-- WHAT YOU NEED TO DO --
The answer must consist of every line from the entries below that contains the word "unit".

-- SOURCE MATERIAL --
"""
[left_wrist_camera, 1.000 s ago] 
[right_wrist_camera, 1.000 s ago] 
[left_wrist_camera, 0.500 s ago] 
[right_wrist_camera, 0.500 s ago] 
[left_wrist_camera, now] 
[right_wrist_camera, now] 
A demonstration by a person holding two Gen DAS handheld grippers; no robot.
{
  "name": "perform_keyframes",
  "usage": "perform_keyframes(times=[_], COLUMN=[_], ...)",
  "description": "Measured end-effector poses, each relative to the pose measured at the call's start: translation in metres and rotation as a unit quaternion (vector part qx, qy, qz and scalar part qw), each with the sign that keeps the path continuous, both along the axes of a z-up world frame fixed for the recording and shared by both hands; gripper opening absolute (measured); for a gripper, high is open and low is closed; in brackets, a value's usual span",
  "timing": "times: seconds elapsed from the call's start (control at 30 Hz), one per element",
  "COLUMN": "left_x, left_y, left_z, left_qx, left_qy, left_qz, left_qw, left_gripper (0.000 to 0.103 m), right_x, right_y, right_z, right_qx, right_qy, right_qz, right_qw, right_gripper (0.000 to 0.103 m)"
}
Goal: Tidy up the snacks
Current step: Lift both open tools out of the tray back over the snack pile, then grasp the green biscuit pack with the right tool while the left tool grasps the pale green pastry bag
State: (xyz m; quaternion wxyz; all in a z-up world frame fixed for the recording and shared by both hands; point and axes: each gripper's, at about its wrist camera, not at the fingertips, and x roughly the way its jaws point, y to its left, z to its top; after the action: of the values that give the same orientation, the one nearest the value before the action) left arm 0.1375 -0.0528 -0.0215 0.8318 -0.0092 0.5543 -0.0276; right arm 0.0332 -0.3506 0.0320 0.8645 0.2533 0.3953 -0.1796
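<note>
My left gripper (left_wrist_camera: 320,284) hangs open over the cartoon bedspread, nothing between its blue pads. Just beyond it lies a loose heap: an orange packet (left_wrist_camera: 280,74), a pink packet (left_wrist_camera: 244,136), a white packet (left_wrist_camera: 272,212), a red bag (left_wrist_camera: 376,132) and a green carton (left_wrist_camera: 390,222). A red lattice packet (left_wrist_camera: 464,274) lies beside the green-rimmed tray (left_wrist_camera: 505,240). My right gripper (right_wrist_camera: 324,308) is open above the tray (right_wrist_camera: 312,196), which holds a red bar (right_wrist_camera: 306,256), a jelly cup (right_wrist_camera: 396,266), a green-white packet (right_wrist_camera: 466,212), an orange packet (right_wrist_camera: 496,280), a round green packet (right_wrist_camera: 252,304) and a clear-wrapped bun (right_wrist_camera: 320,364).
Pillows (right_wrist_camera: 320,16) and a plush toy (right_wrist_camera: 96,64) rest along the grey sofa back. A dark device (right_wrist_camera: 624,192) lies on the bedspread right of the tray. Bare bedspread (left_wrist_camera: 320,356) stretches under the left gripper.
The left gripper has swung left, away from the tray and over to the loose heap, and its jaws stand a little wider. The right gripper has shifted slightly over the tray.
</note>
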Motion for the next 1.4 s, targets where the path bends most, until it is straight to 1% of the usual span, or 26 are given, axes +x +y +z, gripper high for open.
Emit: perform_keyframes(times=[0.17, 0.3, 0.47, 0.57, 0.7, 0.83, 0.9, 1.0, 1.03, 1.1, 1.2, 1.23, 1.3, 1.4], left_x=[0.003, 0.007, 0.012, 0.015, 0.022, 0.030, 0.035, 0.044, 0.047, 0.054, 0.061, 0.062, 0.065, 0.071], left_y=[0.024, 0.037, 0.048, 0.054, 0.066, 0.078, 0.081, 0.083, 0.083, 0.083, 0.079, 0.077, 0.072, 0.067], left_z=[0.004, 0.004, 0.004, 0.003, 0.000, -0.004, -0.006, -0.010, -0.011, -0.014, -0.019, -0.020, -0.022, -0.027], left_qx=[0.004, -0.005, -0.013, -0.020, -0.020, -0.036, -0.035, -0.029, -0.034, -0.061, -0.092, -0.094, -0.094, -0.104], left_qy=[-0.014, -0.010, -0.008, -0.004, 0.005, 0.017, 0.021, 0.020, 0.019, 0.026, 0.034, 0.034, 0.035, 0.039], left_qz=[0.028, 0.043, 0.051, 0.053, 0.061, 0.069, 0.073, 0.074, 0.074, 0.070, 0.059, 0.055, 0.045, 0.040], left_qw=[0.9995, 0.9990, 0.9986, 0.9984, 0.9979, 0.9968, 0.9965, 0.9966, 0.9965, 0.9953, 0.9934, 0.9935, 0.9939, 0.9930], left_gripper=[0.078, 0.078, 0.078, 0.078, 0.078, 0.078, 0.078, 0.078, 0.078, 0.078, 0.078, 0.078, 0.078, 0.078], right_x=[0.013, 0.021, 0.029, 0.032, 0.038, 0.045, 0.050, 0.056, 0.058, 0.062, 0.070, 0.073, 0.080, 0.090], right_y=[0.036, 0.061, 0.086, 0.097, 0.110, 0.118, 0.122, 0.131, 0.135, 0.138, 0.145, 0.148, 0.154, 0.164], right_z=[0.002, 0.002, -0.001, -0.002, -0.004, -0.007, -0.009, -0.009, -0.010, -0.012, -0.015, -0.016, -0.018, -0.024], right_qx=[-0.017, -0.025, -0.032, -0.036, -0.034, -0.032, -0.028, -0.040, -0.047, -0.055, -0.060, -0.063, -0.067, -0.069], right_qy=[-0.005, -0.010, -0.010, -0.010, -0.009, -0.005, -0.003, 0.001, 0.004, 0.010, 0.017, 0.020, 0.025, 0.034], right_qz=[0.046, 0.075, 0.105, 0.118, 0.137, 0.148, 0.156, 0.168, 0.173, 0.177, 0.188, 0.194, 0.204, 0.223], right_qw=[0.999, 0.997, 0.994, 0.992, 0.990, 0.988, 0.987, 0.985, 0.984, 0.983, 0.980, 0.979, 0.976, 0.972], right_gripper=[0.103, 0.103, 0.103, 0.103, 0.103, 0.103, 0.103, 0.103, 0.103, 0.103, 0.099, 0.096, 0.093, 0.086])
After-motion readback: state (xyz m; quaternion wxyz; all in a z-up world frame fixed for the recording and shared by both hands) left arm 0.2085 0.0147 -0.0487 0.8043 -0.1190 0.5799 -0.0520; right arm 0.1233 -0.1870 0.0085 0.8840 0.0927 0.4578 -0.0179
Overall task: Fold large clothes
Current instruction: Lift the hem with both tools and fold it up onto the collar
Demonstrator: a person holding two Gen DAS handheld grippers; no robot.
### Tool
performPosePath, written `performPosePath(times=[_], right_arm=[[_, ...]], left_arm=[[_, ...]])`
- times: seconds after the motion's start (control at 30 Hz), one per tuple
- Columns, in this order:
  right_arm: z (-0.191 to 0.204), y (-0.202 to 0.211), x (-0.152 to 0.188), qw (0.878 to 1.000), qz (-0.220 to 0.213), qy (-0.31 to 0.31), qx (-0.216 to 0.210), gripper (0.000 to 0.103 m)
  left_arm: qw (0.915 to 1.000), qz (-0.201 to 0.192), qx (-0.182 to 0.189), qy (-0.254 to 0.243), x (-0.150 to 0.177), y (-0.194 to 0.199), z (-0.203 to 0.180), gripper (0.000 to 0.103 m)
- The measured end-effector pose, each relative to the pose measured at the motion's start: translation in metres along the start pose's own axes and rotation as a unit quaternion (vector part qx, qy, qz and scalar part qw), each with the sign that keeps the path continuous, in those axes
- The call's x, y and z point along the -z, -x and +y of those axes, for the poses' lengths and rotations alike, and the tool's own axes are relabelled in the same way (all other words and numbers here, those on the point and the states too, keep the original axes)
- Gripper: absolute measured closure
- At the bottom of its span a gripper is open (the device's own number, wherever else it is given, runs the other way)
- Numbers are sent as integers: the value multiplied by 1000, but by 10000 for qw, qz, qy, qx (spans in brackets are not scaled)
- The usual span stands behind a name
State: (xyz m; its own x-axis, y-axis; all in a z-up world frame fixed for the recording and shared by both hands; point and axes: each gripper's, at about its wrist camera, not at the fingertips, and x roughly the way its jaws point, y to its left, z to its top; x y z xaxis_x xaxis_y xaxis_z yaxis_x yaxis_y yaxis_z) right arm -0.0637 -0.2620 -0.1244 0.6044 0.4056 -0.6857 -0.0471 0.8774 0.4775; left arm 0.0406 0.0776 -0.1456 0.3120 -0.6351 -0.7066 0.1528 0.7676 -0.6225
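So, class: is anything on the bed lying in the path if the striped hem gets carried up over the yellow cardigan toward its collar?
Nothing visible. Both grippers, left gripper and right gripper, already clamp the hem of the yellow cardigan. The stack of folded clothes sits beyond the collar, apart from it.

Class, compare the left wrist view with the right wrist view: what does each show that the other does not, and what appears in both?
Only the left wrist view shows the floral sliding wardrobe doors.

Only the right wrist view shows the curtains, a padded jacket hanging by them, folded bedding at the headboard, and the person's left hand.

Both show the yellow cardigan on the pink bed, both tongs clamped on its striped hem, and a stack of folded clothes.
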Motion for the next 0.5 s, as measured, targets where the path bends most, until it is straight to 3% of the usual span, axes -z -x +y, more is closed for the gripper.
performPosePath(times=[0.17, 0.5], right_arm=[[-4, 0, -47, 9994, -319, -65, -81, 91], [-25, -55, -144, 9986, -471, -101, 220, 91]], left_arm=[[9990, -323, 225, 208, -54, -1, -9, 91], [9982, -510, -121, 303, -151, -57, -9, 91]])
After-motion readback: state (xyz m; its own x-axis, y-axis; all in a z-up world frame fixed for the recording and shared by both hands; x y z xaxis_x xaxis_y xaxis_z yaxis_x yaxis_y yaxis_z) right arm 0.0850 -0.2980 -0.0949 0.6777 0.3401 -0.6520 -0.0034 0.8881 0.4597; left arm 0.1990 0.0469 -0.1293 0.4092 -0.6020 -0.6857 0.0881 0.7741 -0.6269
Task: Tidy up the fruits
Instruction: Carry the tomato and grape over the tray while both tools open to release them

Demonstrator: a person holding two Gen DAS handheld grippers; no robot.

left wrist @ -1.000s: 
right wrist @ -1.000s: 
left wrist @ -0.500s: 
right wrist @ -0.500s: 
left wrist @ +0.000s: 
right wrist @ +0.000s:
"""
-- TASK RESULT --
  "description": "Measured end-effector poses, each relative to the pose measured at the call's start: translation in metres and rotation as a unit quaternion (vector part qx, qy, qz and scalar part qw), each with the sign that keeps the path continuous, both along the axes of a z-up world frame fixed for the recording and shared by both hands; gripper opening absolute (measured); for a gripper, high is open and low is closed; in brackets, a value's usual span",
- The measured end-effector pose, each relative to the pose measured at the motion's start: translation in metres along the start pose's own axes and rotation as a unit quaternion (vector part qx, qy, qz and scalar part qw), each with the sign that keeps the path continuous, in those axes

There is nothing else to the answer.